How I Use Google Voice
Judging by my Twitter feed, Google Voice has been handing out invitations for its newly updated phone and voicemail service. I know this because few people know what to do with it once they’ve got it and they’re asking for help. Here are a few examples of how it has helped me over the past three years and why you should give it a shot.
Google Voice, previously known as GrandCentral, does for your phone what Gmail did for email. It revolutionizes the way you handle phone calls and text messages. It releases the phone number from its associated device and frees it up for use in ways that actually make it interesting again. For decades, phone numbers have been like mailing addresses; pretty static, boring and only serving as a big receptacle for incoming data. Many changes in telephony have allowed phone numbers to become more useful again, and Google Voice is one of them.
Here are five questions that traditional phone numbers can’t answer with anything more than a shrug and smile:
- What if I lose my phone?
- What if my boss and friend call the same phone number?
- What if I give my number to some rando at a bar and don’t want him/her to have full access to my cell phone?
- How do I get my voicemails without calling in to your hard-to-use voicemail system?
- Can I silence my phone while I’m asleep but still get important calls from Caller Y?
Your standard phone number can’t do anything about these problems! Pretty lame, right? But, Google Voice can do a lot.

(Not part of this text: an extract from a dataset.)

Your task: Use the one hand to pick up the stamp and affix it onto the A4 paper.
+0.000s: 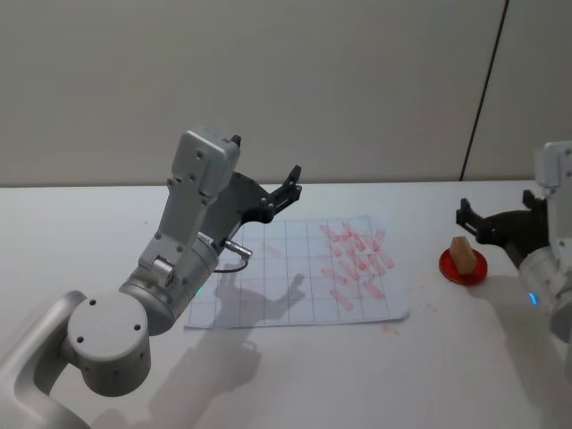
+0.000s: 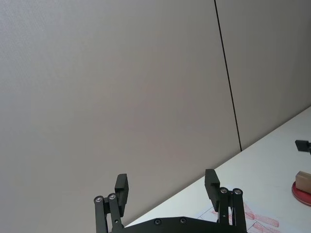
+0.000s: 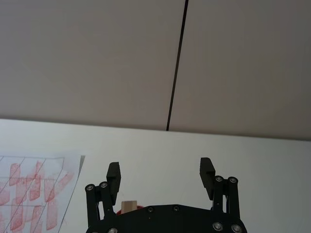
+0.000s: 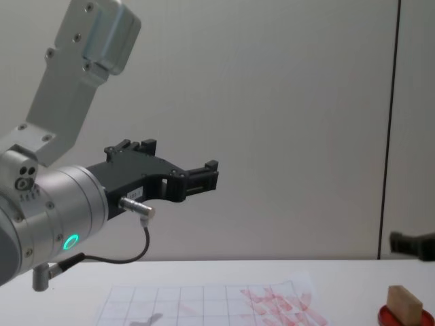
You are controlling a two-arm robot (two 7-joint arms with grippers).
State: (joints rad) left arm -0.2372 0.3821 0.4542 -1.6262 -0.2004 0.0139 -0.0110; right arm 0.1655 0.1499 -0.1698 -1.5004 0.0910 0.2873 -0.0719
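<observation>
I found the stamp (image 1: pixel 462 255) standing on the red ink pad (image 1: pixel 463 266), right of the paper (image 1: pixel 295 273). The right gripper (image 1: pixel 475 223) hovered just behind it, fingers spread, empty. I judged the block light, rigid, best pinched across its flat sides. The left gripper (image 1: pixel 268 192) hung released, raised above the paper.

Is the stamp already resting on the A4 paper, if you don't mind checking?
No, the stamp stands on the red ink pad, right of the A4 paper.

The stamp (image 1: pixel 462 255) stands on the red ink pad (image 1: pixel 463 266), open above and toward the paper (image 1: pixel 295 273). The right gripper (image 1: pixel 464 221) hangs just behind it, fingers spread. The left gripper (image 1: pixel 295 179) is raised over the paper's far left edge; the table (image 1: pixel 429 357) between pad and paper lies bare.
</observation>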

One. Here’s a story about me breaking my phone. I broke my phone. It was in New York City at the beginning of a week-long vacation. I shed a tear over the crippled iPhone, but not because I was going to miss any calls. I dialed my GV number with a friend’s phone and it immediately asked if I would like to temporarily forward all calls to that number. ”Well, of course.” My iPhone forwards all unanswered calls to my GV number anyway, so I wasn’t going to miss a thing.
Two. Google Voice allows you to filter incoming calls by friend group, the same groups you use in Gmail. If a caller from “Work” calls, they hear a different voicemail greeting than my friends do. Even individual people can be assigned their own voicemail greeting (“Seriously, I don’t have your money right now”) or ringback (let them dance while waiting for you to pick up) update: guess this got lost with GrandCentral.
Three. Don’t want that random person from the bar calling you? Set their number to go straight to voicemail every time. Don’t want spam callers? Send them to a “number not in service” message. Is someone calling from a number not in your address book? Allow Google to ask for their name before being connected to you. You can decide whether to answer the call, send it to voicemail, or listen in on them leaving the voicemail and creepily patch into the call.
Four. Google Voice transcribes your voicemails and will email/text them to you almost immediately. It’s not perfect, but is almost always spot on with phone numbers and provides you with enough information to get the message through. Plus, they’re archived online forever, making sharing that drunk dial from last night even easier.
Five. Tired of calls from friends at five in the morning but really need that special someone to get through? Set silence hours for all of your numbers, but set exceptions for people or friend groups so that emergency calls get through every time.
Google Voice is an innovative approach to an old technology that has been lacking innovation for a long time. It takes some effort to look at phone numbers in a new way and to grasp the full possibilities of having a service like Google Voice at your disposal.
Even if you only have one phone number, you can still use all of the filtering and voicemail tools. If you have more than one number, it’s pretty essential. Give it a try – I think you’ll be happy with it.